Here you will find what students actually borrow to attend Maryville University of Saint Louis, including completion-adjusted borrowing and a standard repayment estimate. These figures are reported by the Department of Education and IPEDS.
Among first-year students at Maryville U, 47% of freshmen borrow to help pay for their first year, at roughly $7,915 per borrower, covering both private and federal loans.
The average federal loan is $5,203, which is 94.6% of the typical first-year dependent student borrowing cap of $5,500. Remember the all-undergraduate figures below leave out private loans, so they will look lower than this private-plus-federal freshman amount.
Across the full undergraduate body at Maryville U (freshmen included), 53% use federal student loans to help pay for their education, at an average of $7,039 a year. That is 35.3% larger than the $5,203 typical freshmen borrow.
Borrowing the same amount each year would add up to roughly $14,078 by year two and around $28,156 by the fourth year. These projections assume the same federal borrowing each year and exclude private and Parent PLUS loans.
| Undergraduate federal borrowing | Value |
|---|---|
| Share using federal loans | 53% |
| Average federal loan per year | $7,039 |
| Undergraduates with a federal loan | 3,193 |
| Total federal loans (one year) | $22,476,092 |
The middle borrower at Maryville U owes $10,041 in federal student loans.
| Borrower group | Median federal debt |
|---|---|
| All federal borrowers | $10,041 |
| Students who completed (graduates) | $22,000 |
| Students who withdrew | $7,000 |
Debt carried by students who withdrew is a key risk signal — these borrowers owe money without having earned the credential.
The median hides the spread, so the percentiles below show cumulative federal debt at four points in the distribution for Maryville U.
| Percentile | Cumulative Federal Debt |
|---|---|
| 10th percentile (lowest-debt students) | $4,750 |
| 25th percentile | $9,184 |
| 75th percentile | $27,000 |
| 90th percentile (highest-debt students) | $41,750 |
The gap between the 10th and 90th percentile is the clearest single measure of how widely borrowing varies at Maryville U.

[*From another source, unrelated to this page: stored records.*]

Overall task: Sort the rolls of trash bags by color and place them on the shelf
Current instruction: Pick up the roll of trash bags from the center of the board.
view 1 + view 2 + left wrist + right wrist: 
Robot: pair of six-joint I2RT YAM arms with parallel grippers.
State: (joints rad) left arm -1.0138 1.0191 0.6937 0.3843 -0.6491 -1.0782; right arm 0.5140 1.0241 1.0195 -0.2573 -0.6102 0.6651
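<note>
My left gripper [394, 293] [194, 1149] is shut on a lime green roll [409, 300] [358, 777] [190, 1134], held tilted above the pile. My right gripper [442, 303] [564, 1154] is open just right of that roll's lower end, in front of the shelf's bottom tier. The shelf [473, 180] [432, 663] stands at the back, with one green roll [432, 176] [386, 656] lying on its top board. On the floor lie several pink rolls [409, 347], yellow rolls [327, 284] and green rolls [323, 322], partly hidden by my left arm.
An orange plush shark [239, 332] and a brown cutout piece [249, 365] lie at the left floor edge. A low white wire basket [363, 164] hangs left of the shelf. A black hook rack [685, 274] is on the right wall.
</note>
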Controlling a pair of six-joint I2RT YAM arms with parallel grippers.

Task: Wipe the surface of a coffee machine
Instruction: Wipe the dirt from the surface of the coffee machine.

Median federal debt understates the full cost when PLUS loans are included. The totals below add PLUS borrowing for Maryville U.
| Group | Borrowers | Median debt incl. PLUS |
|---|---|---|
| All borrowers | 1597 | $15,843 |
| Completed (graduates) | 855 | $18,781 |
| Did not complete | 742 | $13,532 |
Completers face an estimated standard 10-year monthly payment on their PLUS-inclusive debt of roughly $223.33/mo.
Stafford loans are the federal direct-loan program most undergraduates use. The breakdown below separates borrowers who used Stafford loans from those who did not at Maryville U.
Borrowers With Any Stafford Loan
| Cohort | Borrowers | Median debt incl. PLUS |
|---|---|---|
| Used a Stafford loan | 1582 | — |
| No Stafford loan | 15 | — |
Stafford This Year vs Not
| Cohort | Borrowers | Median debt incl. PLUS |
|---|---|---|
| Stafford loan this year | 1305 | $17,000 |
| No Stafford loan this year | 292 | $12,907 |
Repayment burden translates the debt figures into what a borrower actually pays each month. Maryville U.
Defaulting means failing to repay a federal student loan, which carries serious credit consequences. Two-year cohort default-rate data for Maryville U is shown below.
| Metric | Value |
|---|---|
| 2-year cohort default rate | 5.5% |
| Borrowers in the cohort | 908 |
A lower default rate generally signals that graduates earn enough to manage their loan payments.
Median debt differs by income tier, first-generation status, and whether the student is financially dependent.
Borrowing by Income Tier
| Income tier | Median federal debt |
|---|---|
| Low income | $9,000 |
| Middle income | $10,600 |
| High income | $13,000 |
First-Generation Comparison
| Cohort | Median federal debt |
|---|---|
| First-generation students | $9,500 |
| Continuing-generation students | $12,000 |
Dependency-Status Comparison
| Cohort | Median federal debt |
|---|---|
| Dependent students | $12,000 |
| Independent students | $9,500 |
These pre-calculated indicators summarize the borrowing gaps between cohorts at Maryville U.
Subsidized vs. Unsubsidized Loans
With an unsubsidized loan, interest starts adding up the day the loan is disbursed, including during school. Subsidized loans, by contrast, do not accrue interest while you are enrolled at least half-time, which makes them the less expensive option when you qualify.
Did You Know?
Federal student loans are not discharged in bankruptcy in all but the rarest cases, and the government can withhold part of your income or tax refund if you default.
References
More about our data sources and methodologies.